Memtest Errors - Advice Please
Trying to work out some strange problems on a system here at the office.
First it had some random error messages at bootup about the one or more registry files being damaged, recovered them from a backup. I did some HD maintenance, chkdsk /f, etc. Still had the trouble. Some googling pointed me to some reg cleaning tools, still did not fix the problem.
I decided to reinstall the OS (XP Pro.) After doing that, I had random problems with the video card (ATI Radeon 9200) after installation, it would lose the driver or fail to initialize the contol panel. I tried changing video cards, then got an NTOSkernel error, which prevented the box from booting at all.
So, I then decided to change the hard drive and the the IDE cable, thinking that maybe the problems were hard drive related, seeing as different items were corrupting that seemed a logical conclusion.
Or not....on the new HD, XP Pro failed on the install twice, in different spots.
In went the Memtest bootable CD. In 4 passes, the 512 MB of DDR400 had 4 errors, 2 error on pass 2, and the exact same 2 on pass 3. Passes 1 and 5 were clean.
So, I swapped sticks, in went an identical stick of 512 MB DDR400. 4 Passes of Memtest...and on pass 3, I had the exact same 2 errors as above, in the exact same addresses.
This is where I need some input: if the exact same addresses show problems on 2 different sticks, am I seeing a motherboard or CPU based problem here? Is something in the L1/L2 cache, or the CPU causing the same address to have a random error? Or do you think that since the new stick that went in is identical & was bought at the same time so likely to be from the same manufacturing batch, so perhaps maybe I got 2 sticks of RAM from a bad batch?
I am re-installing XP now on the new HD, new RAM, and original video card, I'll see what happens. Any good input appreciated.
Dexter...
First it had some random error messages at bootup about the one or more registry files being damaged, recovered them from a backup. I did some HD maintenance, chkdsk /f, etc. Still had the trouble. Some googling pointed me to some reg cleaning tools, still did not fix the problem.

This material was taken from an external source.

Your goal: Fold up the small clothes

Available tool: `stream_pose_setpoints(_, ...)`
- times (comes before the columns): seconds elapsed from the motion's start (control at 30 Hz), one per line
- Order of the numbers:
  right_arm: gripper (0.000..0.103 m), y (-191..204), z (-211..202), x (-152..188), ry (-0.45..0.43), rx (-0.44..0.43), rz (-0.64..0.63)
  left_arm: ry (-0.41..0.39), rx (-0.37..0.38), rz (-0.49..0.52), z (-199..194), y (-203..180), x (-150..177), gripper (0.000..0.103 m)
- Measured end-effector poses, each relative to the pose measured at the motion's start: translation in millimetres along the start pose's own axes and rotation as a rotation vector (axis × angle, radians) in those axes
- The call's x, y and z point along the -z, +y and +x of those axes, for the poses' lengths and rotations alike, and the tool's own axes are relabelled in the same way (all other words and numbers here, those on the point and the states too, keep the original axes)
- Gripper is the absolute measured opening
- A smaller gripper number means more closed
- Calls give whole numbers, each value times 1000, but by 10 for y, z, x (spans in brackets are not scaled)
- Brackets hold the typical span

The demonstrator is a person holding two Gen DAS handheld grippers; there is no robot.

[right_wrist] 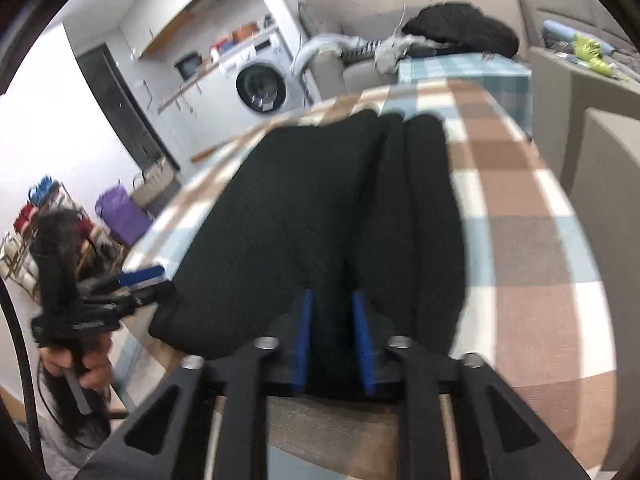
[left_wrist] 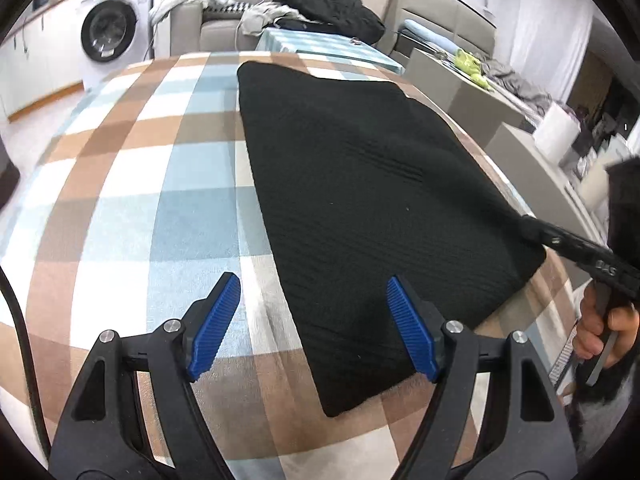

I decided to reinstall the OS (XP Pro.) After doing that, I had random problems with the video card (ATI Radeon 9200) after installation, it would lose the driver or fail to initialize the contol panel. I tried changing video cards, then got an NTOSkernel error, which prevented the box from booting at all.
So, I then decided to change the hard drive and the the IDE cable, thinking that maybe the problems were hard drive related, seeing as different items were corrupting that seemed a logical conclusion.
Or not....on the new HD, XP Pro failed on the install twice, in different spots.
In went the Memtest bootable CD. In 4 passes, the 512 MB of DDR400 had 4 errors, 2 error on pass 2, and the exact same 2 on pass 3. Passes 1 and 5 were clean.
So, I swapped sticks, in went an identical stick of 512 MB DDR400. 4 Passes of Memtest...and on pass 3, I had the exact same 2 errors as above, in the exact same addresses.
This is where I need some input: if the exact same addresses show problems on 2 different sticks, am I seeing a motherboard or CPU based problem here? Is something in the L1/L2 cache, or the CPU causing the same address to have a random error? Or do you think that since the new stick that went in is identical & was bought at the same time so likely to be from the same manufacturing batch, so perhaps maybe I got 2 sticks of RAM from a bad batch?
I am re-installing XP now on the new HD, new RAM, and original video card, I'll see what happens. Any good input appreciated.
Dexter...
0
Comments
Also, think about this, look in BIOS, see if RAM settings got lost, bad timings can yield pattern errors in Memtest, but not likely just ONE of them. If BIOS has wrong RAM settings, check BIOS time, and R&R CMOS battery and clear and then reprogram CMOS as needed. Maybe if it timing and nothing in socket, or BOTH problems exist, then that combo of cleaning socket contacts and making sure BIOS has right CPU and RAM timings might solve your issue. Happened to me on SAME board that had the cat hair piece in the RAM socket in exactly the WRONG place to allow the one finger\straight spring pin to contact the DIMM, thus one part of one module had errors in MemTest, but as with you changing the DIMM did not fix until socket was cleaned AND the CMOS cell was R&R'd.
As for XP, check the CD for tiny scratches and fingerprints &etc also, just in case, ok??? Maybe also a laser head cleaning CD if needed, or a CD drive swapout long enough to get XP loaded, THEN a CD laser head cleaning CD in the CD drive that is messing things up due to dirty laser lense???
New install had the same Reg errors as above, I am repeating with a different install disk (forgot to mention I had tried that as well.) New CD has only ever been used once, absolutely no scratches on it. And now that intallation pass has failed during the XP install with an undefined error....
I checked and air-canned the DIMM socket, looks good to the naked eye, no magnifying glass here, I can dig one up at home somewhere. All the BIOS timing and RAM settings are by default (motherboard is an Abit VI7, by the way.)
I am switching to DIMM socket 2 now, just to see if there is any difference. But I'm starting to think I will be picking up a new motherboard tomorrow morning....this was supposed to be out the door to the customer today
I have done 5 other systems in the past 2 weeks with identical hardware specs, and not had a problem with any of them. Very strange indeed.....
I'll update the thread when I know more.
Dexter...
Just for a test, I installed the RAM (the new stick) into DIMM 2 instead of DIMM 1, and so far I have not had any problems. Maybe slot 1 was flaky somehow? I had to leave the system overnight, and have not installed any hardware drivers yet, so I'll do that and see if it remains stable. I'll update the thread later.
Thanks guys.
Dexter...
We told MS, and they are looking into it.
I mean no offense when I say this, Dexter, but I figured you would be one of the last to jump to such a conclusion. Just because five previous systems exhibited similar characteristics doesn't mean the sixth computer is guaranteed to be free from flaws in design and manufacturing. It's very possible that the DIMM channel is flaky, and I think your testing even proved that.
For instance, on your above mentioned k7s5a, if you built another k7s5a, and you put Crucial memory in it, would you expect it to work flawlessly? Or not, given the experience you had? So conversely, given that 5 of 6 systems worked perfectly with the mb / ram combo I have, I am disinclined to think it is an incompatibility problem.
Today I installed everything, updated everything, and let it run, rebooted several times....no problems at all. And as changing the DIMM channel seems to have cured the trouble, I think that assumption is correct...I think that the combo of components is fine, but the DIMM channel has a fault. If the system exhibits problems again, then I'll be proven wrong....
Thanks all for your input.
Dexter...